*What you will do:*
Some lines of these records may hold the word "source"; state how many, using only the number.

Segment Open

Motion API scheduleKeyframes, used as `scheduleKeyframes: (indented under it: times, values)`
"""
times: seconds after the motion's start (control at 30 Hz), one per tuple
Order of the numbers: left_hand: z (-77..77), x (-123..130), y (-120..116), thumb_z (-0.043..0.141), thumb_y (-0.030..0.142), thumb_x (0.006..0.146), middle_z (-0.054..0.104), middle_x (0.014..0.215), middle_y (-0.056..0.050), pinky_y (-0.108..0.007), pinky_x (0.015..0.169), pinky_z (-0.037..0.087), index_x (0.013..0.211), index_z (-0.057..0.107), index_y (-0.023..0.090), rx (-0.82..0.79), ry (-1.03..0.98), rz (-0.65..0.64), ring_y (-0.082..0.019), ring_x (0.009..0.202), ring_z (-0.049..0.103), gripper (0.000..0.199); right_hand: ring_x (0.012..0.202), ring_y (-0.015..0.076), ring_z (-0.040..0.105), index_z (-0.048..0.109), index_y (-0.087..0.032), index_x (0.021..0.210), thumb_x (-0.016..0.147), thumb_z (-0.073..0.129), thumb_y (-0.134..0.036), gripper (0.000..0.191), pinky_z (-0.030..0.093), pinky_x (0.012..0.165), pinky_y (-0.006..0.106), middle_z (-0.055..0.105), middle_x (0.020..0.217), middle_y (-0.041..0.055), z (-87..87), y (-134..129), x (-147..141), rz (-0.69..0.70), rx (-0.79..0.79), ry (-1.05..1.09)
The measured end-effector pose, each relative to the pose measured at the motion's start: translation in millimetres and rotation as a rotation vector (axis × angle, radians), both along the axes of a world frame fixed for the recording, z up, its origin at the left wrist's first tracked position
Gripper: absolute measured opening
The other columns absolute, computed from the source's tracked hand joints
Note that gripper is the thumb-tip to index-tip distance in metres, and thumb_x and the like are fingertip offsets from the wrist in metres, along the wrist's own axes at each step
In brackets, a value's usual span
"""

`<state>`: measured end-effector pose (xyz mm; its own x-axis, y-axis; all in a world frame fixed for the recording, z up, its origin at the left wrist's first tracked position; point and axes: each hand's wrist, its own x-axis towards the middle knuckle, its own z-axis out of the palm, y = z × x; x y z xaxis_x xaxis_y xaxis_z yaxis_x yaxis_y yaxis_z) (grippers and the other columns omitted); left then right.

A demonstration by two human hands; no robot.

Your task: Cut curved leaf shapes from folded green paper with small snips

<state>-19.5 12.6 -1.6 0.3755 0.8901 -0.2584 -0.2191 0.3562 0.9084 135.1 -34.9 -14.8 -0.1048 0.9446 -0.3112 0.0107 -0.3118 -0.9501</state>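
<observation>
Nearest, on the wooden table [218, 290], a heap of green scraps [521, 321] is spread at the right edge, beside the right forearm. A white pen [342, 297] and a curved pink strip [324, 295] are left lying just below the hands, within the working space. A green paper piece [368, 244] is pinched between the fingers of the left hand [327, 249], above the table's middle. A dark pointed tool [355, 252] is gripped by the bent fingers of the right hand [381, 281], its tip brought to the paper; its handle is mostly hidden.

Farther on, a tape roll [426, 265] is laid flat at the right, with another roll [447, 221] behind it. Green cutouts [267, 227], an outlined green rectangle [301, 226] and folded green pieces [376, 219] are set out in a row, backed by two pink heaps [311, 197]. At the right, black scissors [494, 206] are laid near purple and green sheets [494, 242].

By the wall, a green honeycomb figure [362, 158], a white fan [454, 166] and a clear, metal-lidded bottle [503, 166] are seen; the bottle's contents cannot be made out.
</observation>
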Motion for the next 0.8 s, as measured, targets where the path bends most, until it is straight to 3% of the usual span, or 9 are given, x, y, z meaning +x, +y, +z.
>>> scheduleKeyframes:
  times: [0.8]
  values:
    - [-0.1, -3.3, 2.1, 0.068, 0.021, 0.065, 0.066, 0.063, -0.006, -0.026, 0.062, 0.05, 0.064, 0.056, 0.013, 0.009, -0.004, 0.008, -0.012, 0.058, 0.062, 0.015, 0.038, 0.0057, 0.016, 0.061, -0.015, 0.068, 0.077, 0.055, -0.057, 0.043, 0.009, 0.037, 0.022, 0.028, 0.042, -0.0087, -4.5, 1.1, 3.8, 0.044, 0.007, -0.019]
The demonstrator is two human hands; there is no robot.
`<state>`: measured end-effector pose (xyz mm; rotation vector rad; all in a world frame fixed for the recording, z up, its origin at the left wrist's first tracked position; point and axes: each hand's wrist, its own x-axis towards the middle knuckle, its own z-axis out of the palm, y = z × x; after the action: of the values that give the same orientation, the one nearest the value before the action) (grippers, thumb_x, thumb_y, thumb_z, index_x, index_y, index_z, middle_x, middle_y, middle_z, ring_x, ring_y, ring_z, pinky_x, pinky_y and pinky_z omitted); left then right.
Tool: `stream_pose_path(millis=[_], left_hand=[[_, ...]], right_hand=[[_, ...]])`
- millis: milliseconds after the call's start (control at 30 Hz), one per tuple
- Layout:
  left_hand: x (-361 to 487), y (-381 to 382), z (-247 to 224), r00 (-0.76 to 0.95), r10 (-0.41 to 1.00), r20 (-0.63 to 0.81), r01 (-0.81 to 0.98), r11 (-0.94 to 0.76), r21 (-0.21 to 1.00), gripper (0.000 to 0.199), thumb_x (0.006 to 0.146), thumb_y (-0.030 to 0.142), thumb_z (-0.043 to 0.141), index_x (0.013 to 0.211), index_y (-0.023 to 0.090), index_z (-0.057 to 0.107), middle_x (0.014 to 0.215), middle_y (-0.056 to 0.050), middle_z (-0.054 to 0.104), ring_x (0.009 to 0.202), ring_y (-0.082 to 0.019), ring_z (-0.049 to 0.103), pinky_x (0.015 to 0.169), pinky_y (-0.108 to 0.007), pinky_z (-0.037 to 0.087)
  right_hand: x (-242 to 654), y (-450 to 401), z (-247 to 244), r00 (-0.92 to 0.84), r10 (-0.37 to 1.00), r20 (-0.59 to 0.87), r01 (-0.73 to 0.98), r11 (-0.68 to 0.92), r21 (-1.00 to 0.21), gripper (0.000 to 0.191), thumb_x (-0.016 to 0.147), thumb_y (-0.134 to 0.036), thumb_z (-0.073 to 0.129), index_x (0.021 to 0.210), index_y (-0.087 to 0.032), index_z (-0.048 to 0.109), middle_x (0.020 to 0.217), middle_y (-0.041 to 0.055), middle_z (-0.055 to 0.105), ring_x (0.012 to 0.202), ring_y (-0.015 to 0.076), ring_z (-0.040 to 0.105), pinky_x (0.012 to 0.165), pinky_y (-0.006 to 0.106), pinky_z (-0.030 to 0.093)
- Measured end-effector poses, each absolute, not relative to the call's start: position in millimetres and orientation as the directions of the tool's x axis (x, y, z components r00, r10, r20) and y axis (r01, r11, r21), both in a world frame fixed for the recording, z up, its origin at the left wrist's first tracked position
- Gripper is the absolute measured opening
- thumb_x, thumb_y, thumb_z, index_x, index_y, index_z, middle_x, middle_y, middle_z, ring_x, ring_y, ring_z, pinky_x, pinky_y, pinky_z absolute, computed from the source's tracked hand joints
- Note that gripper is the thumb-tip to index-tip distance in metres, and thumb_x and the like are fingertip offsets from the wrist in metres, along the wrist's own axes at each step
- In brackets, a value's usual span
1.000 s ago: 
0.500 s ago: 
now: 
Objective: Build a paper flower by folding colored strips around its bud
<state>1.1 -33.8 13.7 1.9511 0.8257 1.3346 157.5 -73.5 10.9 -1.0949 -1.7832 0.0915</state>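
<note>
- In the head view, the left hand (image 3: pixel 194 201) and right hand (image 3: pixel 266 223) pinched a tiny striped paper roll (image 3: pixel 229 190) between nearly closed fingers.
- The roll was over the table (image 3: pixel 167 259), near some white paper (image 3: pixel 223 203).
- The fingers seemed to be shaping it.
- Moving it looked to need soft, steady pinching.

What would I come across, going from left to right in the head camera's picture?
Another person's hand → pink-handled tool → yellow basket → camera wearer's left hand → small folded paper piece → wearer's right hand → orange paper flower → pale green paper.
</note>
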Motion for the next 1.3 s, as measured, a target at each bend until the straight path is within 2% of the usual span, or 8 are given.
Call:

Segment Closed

*Task solution:*
2